_EXERCISE GOAL_:
Please reproduce exactly the lines that begin the listing below, up to and including the line where "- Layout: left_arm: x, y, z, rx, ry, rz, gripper" occurs.

———

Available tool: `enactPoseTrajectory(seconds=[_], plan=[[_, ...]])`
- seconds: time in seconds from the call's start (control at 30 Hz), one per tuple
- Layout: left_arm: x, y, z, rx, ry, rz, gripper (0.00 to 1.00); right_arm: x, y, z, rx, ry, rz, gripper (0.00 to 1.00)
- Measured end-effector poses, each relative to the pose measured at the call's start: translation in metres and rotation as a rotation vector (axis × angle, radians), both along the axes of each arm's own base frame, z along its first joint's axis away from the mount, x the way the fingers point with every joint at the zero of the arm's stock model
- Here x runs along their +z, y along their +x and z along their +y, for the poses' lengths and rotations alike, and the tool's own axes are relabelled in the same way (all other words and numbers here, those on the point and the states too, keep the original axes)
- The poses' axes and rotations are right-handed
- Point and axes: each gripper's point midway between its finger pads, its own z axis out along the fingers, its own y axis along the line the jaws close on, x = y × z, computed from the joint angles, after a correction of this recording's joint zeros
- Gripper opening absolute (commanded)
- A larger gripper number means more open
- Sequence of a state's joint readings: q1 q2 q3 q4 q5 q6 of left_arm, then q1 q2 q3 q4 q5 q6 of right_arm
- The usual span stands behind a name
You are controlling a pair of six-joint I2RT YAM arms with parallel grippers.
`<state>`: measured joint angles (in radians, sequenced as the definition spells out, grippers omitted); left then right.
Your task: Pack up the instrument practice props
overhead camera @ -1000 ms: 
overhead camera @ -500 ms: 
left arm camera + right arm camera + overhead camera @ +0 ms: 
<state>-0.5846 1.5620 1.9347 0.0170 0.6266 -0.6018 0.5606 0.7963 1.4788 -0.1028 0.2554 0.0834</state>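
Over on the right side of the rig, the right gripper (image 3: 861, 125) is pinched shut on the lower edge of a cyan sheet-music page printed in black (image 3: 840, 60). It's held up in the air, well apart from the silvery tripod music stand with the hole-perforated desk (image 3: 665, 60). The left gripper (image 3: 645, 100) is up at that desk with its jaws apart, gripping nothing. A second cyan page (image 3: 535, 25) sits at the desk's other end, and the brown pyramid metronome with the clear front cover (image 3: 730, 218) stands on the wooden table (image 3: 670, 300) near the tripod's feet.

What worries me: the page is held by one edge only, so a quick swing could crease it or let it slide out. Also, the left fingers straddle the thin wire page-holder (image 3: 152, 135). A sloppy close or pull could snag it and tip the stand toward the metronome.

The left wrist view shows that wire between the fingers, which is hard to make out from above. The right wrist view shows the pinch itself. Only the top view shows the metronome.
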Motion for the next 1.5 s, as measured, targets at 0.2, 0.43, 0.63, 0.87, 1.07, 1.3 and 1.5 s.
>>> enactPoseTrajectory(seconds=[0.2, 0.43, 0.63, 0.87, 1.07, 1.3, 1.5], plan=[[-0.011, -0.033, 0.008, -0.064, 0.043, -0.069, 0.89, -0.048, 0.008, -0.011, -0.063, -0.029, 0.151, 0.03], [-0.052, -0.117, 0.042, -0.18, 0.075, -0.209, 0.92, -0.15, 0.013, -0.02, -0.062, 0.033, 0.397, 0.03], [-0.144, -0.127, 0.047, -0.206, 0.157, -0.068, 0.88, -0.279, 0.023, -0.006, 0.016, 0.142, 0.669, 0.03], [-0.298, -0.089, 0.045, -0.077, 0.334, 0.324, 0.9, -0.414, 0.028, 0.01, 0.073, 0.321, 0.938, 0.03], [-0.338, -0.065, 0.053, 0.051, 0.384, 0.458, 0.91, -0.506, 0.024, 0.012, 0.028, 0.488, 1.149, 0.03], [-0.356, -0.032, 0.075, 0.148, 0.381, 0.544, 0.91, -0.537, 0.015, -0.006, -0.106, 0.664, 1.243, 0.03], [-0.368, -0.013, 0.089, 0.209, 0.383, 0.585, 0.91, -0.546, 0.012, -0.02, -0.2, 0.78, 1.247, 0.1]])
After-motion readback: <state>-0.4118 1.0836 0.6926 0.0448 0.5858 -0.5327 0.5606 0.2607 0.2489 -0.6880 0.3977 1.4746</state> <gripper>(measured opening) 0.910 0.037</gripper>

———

_FINAL ANSWER_:
Available tool: `enactPoseTrajectory(seconds=[_], plan=[[_, ...]])`
- seconds: time in seconds from the call's start (control at 30 Hz), one per tuple
- Layout: left_arm: x, y, z, rx, ry, rz, gripper (0.00 to 1.00); right_arm: x, y, z, rx, ry, rz, gripper (0.00 to 1.00)

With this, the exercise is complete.